The first time I talked with Fox, he was signing the final round of paperwork from the Electoral Commission (November 13). He hopes to launch Reclaim this month, and is committed to fighting the local elections in May, even if his launch is late.
He is reluctant to specify his manifesto. He is still researching what should be in it. His best developed policies are on freedom of speech and education (Calvin Robinson is his only adviser to go public).
Moreover, he complains that the Brexit/Reform UK Party stole a policy idea he voiced in the first week of November. Both the Reclaim Party and Reform UK are anti-lockdown, pro-Barrington Declaration, anti-woke, and pro-free speech. Fox differentiates Reform UK as focused on opposing lockdown (and takes a dig at Farage initially supporting lockdown).
Fox is open to co-operation ‘in the national interest’. He foresees himself leveraging his personal brand, while Reform UK leverages its legacy organisational competencies. As of mid-November, the Brexit Party had more than 100,000 registered supporters, and more than 3,000 volunteers to be candidates in the local elections, while Reclaim already had 25,000 registered supporters, including 1,000 candidates.
Fox says he would stand as a candidate only ‘where we can really make an impact and demonstrate to the voting public what we would do on a broader campaign’. The ‘where’ would involve some acute cultural issue, he says. (I wonder about Scotland, given his loathing for the SNP’s bill to extend hate speech into private homes.) Intriguingly, he claims to be in discussion with former members of the Scottish Parliament, but declines to name them. He’s been in talks with Conservative MPs for longer, particularly the younger, more frustrated MPs, he says. He is open to their defection, although he has not pursued this.
Unlike Reform UK, Fox plans not to contest the Scottish and Welsh legislatures. Each takes a minority of proportional representatives, where a small party would be advantaged, but Fox isn’t sure PR is the best way to elect legislators.
He is prioritising the 40 police and crime commissioners, whom he accuses of putting virtue-signalling before crime-fighting. Additionally, they are elected by supplementary voting (voters mark their first and second choices), which gives small parties a better chance than first-past-the-post.
Fox is cautious about setting objectives for the local elections, but talks about ‘small victories’ and incremental gains.
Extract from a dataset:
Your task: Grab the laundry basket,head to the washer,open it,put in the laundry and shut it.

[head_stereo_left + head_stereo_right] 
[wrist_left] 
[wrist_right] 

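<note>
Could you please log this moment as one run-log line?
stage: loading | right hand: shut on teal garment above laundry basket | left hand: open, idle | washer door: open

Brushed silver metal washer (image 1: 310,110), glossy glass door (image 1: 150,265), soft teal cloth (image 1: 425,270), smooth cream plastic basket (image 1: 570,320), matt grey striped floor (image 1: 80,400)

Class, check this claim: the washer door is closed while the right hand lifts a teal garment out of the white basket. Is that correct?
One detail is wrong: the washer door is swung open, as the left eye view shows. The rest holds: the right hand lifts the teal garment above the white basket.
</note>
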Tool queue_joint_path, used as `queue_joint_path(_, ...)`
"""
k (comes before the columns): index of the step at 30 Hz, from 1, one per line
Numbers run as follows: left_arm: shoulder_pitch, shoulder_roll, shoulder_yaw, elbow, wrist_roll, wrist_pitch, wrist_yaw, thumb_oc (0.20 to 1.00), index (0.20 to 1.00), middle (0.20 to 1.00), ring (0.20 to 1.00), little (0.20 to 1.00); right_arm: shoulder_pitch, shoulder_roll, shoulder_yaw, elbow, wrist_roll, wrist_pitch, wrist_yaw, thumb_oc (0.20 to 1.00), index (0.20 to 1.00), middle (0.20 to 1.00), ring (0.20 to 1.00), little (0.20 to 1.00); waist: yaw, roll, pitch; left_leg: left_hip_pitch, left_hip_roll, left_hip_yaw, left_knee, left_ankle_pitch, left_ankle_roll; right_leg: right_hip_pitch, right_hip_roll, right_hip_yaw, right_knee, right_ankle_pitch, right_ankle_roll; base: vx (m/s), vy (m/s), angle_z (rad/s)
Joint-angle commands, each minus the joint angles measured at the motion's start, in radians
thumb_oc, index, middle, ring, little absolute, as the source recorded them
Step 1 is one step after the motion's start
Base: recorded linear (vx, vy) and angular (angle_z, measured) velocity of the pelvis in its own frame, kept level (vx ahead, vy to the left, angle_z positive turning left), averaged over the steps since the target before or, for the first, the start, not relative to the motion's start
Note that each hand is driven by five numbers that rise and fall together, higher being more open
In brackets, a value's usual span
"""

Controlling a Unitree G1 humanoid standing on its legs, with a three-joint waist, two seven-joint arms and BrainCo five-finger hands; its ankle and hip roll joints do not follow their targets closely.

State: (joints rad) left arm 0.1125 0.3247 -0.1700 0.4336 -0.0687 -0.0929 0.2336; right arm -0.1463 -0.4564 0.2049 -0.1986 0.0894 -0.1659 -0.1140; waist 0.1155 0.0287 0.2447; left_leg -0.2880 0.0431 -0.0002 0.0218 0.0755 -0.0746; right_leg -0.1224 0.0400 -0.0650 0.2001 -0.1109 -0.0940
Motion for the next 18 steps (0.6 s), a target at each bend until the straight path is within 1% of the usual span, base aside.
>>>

He aims to reverse the ‘Marxist march through our institutions’, setting a target year of 2025 for the BBC and the police and crime commissioners, and 2040 for our educational institutions. He suspects his other objectives might outlast him. On the other hand, he would be happy if the mainstream parties were to adopt his manifesto.
He is confident that he can persuade voters to switch by power of speech alone. (He quips: ‘I made a pretty big impact in about 40 minutes in January.’) He is mindful of a media boycott, but thinks it can be solved inter-personally and technologically. He doesn’t rely on his Twitterati, given his expectation that Twitter will ban him eventually. Instead, he plans his own online video channel (I suggested the title ‘Laurence Fox News’).
Independently, Fox told me he looks forward to the next person who calls him a racist, so he can sue, with the bonus that ‘everybody will have to pay attention then’.
Fox already has the self-efficacy, ego, passion, brand awareness and money to be a politician. He just needs the right people around him to do some real damage in May.